##### GIVEN DATA
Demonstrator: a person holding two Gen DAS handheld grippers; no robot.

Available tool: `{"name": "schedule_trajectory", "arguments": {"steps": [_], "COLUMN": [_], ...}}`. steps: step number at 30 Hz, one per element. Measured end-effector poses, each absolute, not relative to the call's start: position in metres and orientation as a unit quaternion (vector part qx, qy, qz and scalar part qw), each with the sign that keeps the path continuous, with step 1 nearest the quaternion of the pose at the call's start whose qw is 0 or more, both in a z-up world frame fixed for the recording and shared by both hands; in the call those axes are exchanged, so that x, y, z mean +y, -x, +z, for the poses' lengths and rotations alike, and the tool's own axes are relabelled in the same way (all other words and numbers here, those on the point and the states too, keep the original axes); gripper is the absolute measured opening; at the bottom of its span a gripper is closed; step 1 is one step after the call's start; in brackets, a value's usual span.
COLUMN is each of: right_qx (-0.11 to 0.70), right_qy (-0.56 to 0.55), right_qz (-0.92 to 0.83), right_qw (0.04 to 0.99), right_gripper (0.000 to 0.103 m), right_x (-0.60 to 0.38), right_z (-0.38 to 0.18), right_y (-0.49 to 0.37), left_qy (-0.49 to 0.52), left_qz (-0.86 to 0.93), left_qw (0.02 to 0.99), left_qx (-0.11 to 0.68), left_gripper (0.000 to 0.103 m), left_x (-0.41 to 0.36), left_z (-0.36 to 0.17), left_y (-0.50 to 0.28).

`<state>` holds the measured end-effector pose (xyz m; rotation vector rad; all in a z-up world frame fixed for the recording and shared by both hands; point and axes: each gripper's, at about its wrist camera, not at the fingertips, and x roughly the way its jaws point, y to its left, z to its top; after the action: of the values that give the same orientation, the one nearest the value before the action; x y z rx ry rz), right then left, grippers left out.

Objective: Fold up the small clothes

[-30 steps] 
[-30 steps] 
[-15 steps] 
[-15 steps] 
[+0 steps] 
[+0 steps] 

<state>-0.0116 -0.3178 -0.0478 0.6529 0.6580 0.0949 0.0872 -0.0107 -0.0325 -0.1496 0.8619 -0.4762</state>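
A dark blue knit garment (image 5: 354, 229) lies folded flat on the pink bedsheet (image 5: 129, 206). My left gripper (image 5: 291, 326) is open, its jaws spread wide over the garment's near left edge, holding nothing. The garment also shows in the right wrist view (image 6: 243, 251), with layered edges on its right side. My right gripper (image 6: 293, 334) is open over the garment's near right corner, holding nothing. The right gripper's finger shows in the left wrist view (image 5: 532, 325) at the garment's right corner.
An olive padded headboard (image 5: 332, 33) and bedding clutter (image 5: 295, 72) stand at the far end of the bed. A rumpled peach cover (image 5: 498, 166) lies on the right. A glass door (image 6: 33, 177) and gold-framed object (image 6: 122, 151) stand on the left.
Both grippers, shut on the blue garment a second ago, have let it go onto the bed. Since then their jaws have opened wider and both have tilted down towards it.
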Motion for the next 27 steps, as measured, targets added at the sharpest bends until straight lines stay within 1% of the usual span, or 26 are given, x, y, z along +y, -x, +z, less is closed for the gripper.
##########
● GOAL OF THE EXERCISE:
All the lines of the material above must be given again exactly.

● EXERCISE RESULT:
Demonstrator: a person holding two Gen DAS handheld grippers; no robot.

Available tool: `{"name": "schedule_trajectory", "arguments": {"steps": [_], "COLUMN": [_], ...}}`. steps: step number at 30 Hz, one per element. Measured end-effector poses, each absolute, not relative to the call's start: position in metres and orientation as a unit quaternion (vector part qx, qy, qz and scalar part qw), each with the sign that keeps the path continuous, with step 1 nearest the quaternion of the pose at the call's start whose qw is 0 or more, both in a z-up world frame fixed for the recording and shared by both hands; in the call those axes are exchanged, so that x, y, z mean +y, -x, +z, for the poses' lengths and rotations alike, and the tool's own axes are relabelled in the same way (all other words and numbers here, those on the point and the states too, keep the original axes); gripper is the absolute measured opening; at the bottom of its span a gripper is closed; step 1 is one step after the call's start; in brackets, a value's usual span.
COLUMN is each of: right_qx (-0.11 to 0.70), right_qy (-0.56 to 0.55), right_qz (-0.92 to 0.83), right_qw (0.04 to 0.99), right_gripper (0.000 to 0.103 m), right_x (-0.60 to 0.38), right_z (-0.38 to 0.18), right_y (-0.49 to 0.37), left_qy (-0.49 to 0.52), left_qz (-0.86 to 0.93), left_qw (0.02 to 0.99), left_qx (-0.11 to 0.68), left_gripper (0.000 to 0.103 m), left_x (-0.41 to 0.36), left_z (-0.36 to 0.17), left_y (-0.50 to 0.28).

`<state>` holds the measured end-effector pose (xyz m; rotation vector rad; all in a z-up world frame fixed for the recording and shared by both hands; point and axes: each gripper's, at about its wrist camera, not at the fingertips, and x roughly the way its jaws point, y to its left, z to its top; after the action: of the values that give the same orientation, the one nearest the value before the action; x y z rx ry rz), right then left, grippers left out.

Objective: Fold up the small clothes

[-30 steps] 
[-30 steps] 
[-15 steps] 
[-15 steps] 
[+0 steps] 
[+0 steps] 

<state>-0.0116 -0.3178 -0.0478 0.6529 0.6580 0.0949 0.0872 -0.0107 -0.0325 -0.1496 0.8619 -0.4762</state>
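A dark blue knit garment (image 5: 354, 229) lies folded flat on the pink bedsheet (image 5: 129, 206). My left gripper (image 5: 291, 326) is open, its jaws spread wide over the garment's near left edge, holding nothing. The garment also shows in the right wrist view (image 6: 243, 251), with layered edges on its right side. My right gripper (image 6: 293, 334) is open over the garment's near right corner, holding nothing. The right gripper's finger shows in the left wrist view (image 5: 532, 325) at the garment's right corner.
An olive padded headboard (image 5: 332, 33) and bedding clutter (image 5: 295, 72) stand at the far end of the bed. A rumpled peach cover (image 5: 498, 166) lies on the right. A glass door (image 6: 33, 177) and gold-framed object (image 6: 122, 151) stand on the left.
Both grippers, shut on the blue garment a second ago, have let it go onto the bed. Since then their jaws have opened wider and both have tilted down towards it.
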Motion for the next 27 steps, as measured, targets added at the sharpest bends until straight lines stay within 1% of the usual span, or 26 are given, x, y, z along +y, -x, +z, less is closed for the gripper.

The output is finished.